On Wed, Apr 11, 2012 at 11:18 AM, Daniel Renfro <drenfro(a)vistaprint.com>wrote;wrote:
I'd like to get some input on configuring the
caching-strategy for my
Mediawiki installation.
As I understand it, APC caches the PHP byte-code to improve on webserver
performance, but can also store sessions and objects. Memcached is mainly
used to save rendered pages, can be used to store other things such as
sessions and objects, but can be *distributed.* Is there a downside to
having these two caching mechanisms installed on one machine? I am not
interested in sharing caches between machines, I'm only working with a
single system.

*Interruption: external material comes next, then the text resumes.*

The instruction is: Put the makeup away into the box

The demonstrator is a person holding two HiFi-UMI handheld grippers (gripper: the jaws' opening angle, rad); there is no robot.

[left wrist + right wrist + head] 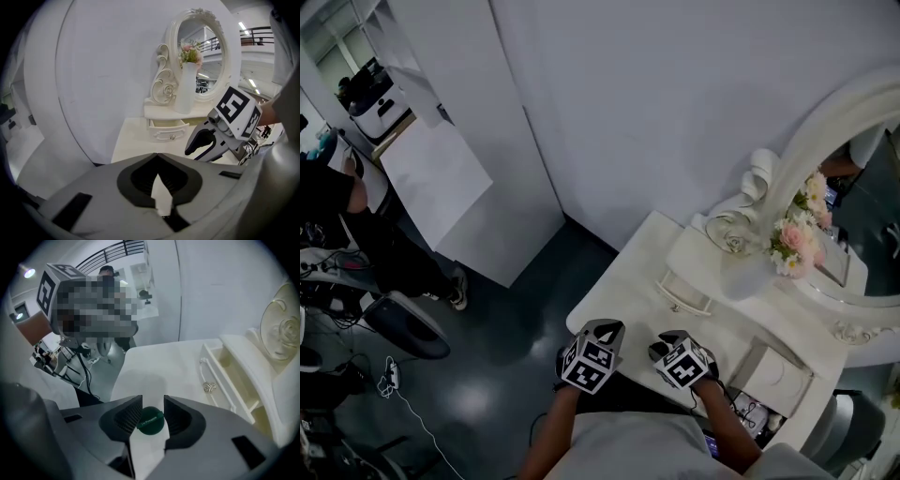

Is there an advantage to using one strategy over the other
for this case?
My recommendation is to install both APC and memcached; use APC exclusively
for PHP opcode caching, and use memcached exclusively for caching data from
the application. (ie, set up MediaWiki to use memcached and don't tell it
anything about APC, which will Just Work for speeding up execution.)
You can use APC for both if running on a single system, but there are some
potential pitfalls:
* you can easily run out of cache space unless you up the defaults a lot
* web server's APC cache won't be available to CLI scripts, so command-line
maintenance scripts may encounter caching problems
* if you ever expand to multiple servers in the future, you'll need to
switch to memcached anyway so the data cache can be shared.